Simplicity Over Realism
Unlike some automation platforms, we didn’t aim to mimic human behavior (like mouse movements or slow typing). Instead, we focused on functional control, simulating clicks and inputs directly using Playwright.
What We’re Proud Of
One of the most satisfying outcomes was making scraping actually useful. Initially, we feared the agent would always be flooded with junk. But by iterating on our selectors and filtering logic, we achieved highly accurate, semantically meaningful extractions.
Another highlight was the CAPTCHA solver integration and our ability to handle real-world browsing tasks like account registration, email verification, and even file uploads - all programmatically.
Reflections
If we could go back, we’d start with this modular architecture from day one. But hindsight is 20/20. We learned a lot from evolving the system organically, identifying pain points, and improving based on real use cases.

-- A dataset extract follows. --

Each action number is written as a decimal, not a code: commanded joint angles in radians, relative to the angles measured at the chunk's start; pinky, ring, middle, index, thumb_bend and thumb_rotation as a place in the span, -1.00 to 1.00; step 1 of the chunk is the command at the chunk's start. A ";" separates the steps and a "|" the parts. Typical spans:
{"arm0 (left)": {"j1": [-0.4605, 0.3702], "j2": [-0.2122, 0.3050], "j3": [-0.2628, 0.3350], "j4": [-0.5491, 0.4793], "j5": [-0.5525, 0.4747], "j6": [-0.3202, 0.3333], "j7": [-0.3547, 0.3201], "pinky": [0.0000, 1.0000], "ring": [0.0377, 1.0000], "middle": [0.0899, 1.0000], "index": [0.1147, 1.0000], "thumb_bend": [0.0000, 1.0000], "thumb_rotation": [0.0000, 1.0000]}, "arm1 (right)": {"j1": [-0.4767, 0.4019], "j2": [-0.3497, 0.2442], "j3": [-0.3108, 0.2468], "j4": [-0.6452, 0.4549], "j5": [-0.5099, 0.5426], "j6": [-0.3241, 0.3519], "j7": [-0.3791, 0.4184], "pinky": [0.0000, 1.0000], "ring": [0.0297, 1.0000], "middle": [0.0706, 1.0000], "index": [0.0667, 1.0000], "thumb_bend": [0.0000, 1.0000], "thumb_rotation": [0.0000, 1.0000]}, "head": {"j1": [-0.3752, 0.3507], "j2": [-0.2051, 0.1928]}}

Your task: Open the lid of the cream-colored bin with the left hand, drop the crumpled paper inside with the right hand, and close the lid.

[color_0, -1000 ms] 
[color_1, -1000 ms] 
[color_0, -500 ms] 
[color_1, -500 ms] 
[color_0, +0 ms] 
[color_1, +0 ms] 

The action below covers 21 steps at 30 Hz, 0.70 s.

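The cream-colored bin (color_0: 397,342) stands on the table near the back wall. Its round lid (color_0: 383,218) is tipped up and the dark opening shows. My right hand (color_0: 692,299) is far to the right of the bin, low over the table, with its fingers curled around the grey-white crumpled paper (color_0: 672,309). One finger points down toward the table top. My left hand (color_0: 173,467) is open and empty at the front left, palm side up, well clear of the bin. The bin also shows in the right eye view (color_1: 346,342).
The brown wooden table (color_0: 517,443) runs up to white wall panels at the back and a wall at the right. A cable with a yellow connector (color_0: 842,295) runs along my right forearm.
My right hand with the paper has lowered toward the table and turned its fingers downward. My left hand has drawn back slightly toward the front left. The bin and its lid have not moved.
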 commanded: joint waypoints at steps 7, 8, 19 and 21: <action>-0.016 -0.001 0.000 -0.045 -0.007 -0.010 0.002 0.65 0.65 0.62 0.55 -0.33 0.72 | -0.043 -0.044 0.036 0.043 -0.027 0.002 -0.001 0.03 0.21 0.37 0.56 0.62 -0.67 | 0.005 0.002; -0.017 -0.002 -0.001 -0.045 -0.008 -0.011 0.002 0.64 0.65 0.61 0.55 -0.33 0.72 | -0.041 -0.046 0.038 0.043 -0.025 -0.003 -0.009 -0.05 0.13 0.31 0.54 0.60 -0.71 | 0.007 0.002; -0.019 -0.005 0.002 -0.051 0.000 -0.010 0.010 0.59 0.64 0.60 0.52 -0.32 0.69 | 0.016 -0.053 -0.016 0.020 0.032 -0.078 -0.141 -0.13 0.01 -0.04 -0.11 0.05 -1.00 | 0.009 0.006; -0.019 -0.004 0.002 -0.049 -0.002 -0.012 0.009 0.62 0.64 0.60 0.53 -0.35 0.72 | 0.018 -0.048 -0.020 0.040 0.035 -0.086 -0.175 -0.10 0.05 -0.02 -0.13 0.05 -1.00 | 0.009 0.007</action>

Right now, our biggest areas for future improvement include:
- Better support for scrolling and lazy-loaded content
- Handling cross-origin iframes
Final Thoughts
Our JavaScript layer abstracts complex browser interactions into simple, AI-callable tools. The result is a powerful agent that can interpret a goal, plan steps, and take real actions inside the browser - all thanks to a robust and well-designed JavaScript interaction layer.
Advanced Features and Hybrid Intelligence
Our final system incorporated sophisticated capabilities:
- File Upload Support: Seamless handling of file uploads across different websites
- Tab Management: Dynamic tab switching and spawning of new browser instances
- Subtask Delegation: Agents could create specialized instances for specific subgoals (particularly valuable for handling confirmation codes during authentication flows)
Vision Agent Integration
We repurposed our earlier vision system as an intelligent fallback mechanism. When semantic information from scraped elements proves insufficient, the executor can consult the vision agent for guidance. This hybrid approach provides several advantages:
Dense Information Processing: The vision system can process more comprehensive webpage information without token limitations
Element Discovery: Ability to interact with elements that were filtered out during optimization
Adaptability: Enhanced performance on poorly designed websites without sacrificing efficiency on standard sites
Results and Impact
MagicExplorer successfully demonstrates autonomous web navigation across a diverse range of tasks. The system can handle complex workflows including:
-
Multi-step authentication processes
-
Form submissions and file uploads
-
Cross-tab navigation and coordination
-
Dynamic content interaction
-
Goal verification and completion confirmation
Lessons Learned
This project reinforced several key principles:
-
Simplicity Over Complexity: Our most successful architecture was ultimately the simplest, enhanced with sophisticated state management
-
Framework Integration: Cangjie Magic’s capabilities were essential to our success, providing the precise control needed for complex agent orchestration
-
Iterative Design: Each architectural iteration taught us valuable lessons that informed our final solution
-
Hybrid Intelligence: Combining different AI approaches (semantic and visual) created a more robust and adaptable system
Future Directions
While MagicEplorer successfully completes a wide variety of tasks, we acknowledge that certain web pages and interaction patterns remain challenging. Our extensible architecture provides a solid foundation for continuous improvement through:
-
Enhanced tool integration
-
Improved error handling and recovery
-
Advanced visual processing capabilities
-
Broader website compatibility testing
Conclusion
This project has shown that building successful AI agents demands more than just powerful models - it also requires robust frameworks that enable precise control and seamless integration.
Our evolution from an initial FFI-based prototype to a hybrid architecture highlights the value of iterative development, architectural adaptability, and a strong tooling foundation. As we continue to enhance MagicExplorer’s capabilities, we’re excited by the opportunities that lie ahead.